Task directions »
Copy each line of the material beneath that holds the word "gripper".

Recorded data »
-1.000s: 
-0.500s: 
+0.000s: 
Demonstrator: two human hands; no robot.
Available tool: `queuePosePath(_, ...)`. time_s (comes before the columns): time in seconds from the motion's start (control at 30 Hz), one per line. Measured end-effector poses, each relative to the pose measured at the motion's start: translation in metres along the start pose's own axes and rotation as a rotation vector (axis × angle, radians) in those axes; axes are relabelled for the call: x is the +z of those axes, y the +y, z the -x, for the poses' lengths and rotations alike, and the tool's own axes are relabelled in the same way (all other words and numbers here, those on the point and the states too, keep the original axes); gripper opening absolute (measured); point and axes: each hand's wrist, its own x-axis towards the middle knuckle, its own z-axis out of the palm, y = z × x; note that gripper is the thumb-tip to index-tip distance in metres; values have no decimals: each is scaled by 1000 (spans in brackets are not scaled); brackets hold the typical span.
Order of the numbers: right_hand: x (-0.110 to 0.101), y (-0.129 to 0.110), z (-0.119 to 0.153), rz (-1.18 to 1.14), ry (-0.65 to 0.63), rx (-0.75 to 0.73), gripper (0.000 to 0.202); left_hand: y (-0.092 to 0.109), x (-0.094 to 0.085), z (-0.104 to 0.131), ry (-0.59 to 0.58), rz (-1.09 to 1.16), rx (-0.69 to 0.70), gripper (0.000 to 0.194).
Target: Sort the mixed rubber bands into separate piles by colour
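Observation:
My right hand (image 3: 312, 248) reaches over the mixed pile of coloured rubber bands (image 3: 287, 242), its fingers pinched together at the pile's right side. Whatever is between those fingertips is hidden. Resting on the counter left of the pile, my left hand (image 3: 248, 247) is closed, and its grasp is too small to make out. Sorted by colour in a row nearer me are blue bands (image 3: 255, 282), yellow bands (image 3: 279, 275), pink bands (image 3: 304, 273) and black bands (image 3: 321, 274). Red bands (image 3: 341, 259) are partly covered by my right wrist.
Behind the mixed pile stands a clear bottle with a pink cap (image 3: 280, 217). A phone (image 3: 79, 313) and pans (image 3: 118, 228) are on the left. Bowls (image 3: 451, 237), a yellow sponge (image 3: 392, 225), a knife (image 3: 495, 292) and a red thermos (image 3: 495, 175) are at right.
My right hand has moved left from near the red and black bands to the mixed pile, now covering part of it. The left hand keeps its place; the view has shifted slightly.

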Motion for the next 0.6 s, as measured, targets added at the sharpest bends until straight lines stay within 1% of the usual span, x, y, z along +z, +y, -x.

Solution to the problem »
Available tool: `queuePosePath(_, ...)`. time_s (comes before the columns): time in seconds from the motion's start (control at 30 Hz), one per line. Measured end-effector poses, each relative to the pose measured at the motion's start: translation in metres along the start pose's own axes and rotation as a rotation vector (axis × angle, radians) in those axes; axes are relabelled for the call: x is the +z of those axes, y the +y, z the -x, for the poses' lengths and rotations alike, and the tool's own axes are relabelled in the same way (all other words and numbers here, those on the point and the states too, keep the original axes); gripper opening absolute (measured); point and axes: each hand's wrist, its own x-axis towards the middle knuckle, its own z-axis out of the palm, y = z × x; note that gripper is the thumb-tip to index-tip distance in metres; values have no decimals: each is scaled by 1000 (spans in brackets are not scaled); brackets hold the typical span.
Order of the numbers: right_hand: x (-0.110 to 0.101), y (-0.129 to 0.110), z (-0.119 to 0.153), rz (-1.18 to 1.14), ry (-0.65 to 0.63), rx (-0.75 to 0.73), gripper (0.000 to 0.202); left_hand: y (-0.092 to 0.109), x (-0.094 to 0.085), z (-0.104 to 0.131), ry (-0.59 to 0.58), rz (-1.09 to 1.16), rx (-0.69 to 0.70), gripper (0.000 to 0.194).

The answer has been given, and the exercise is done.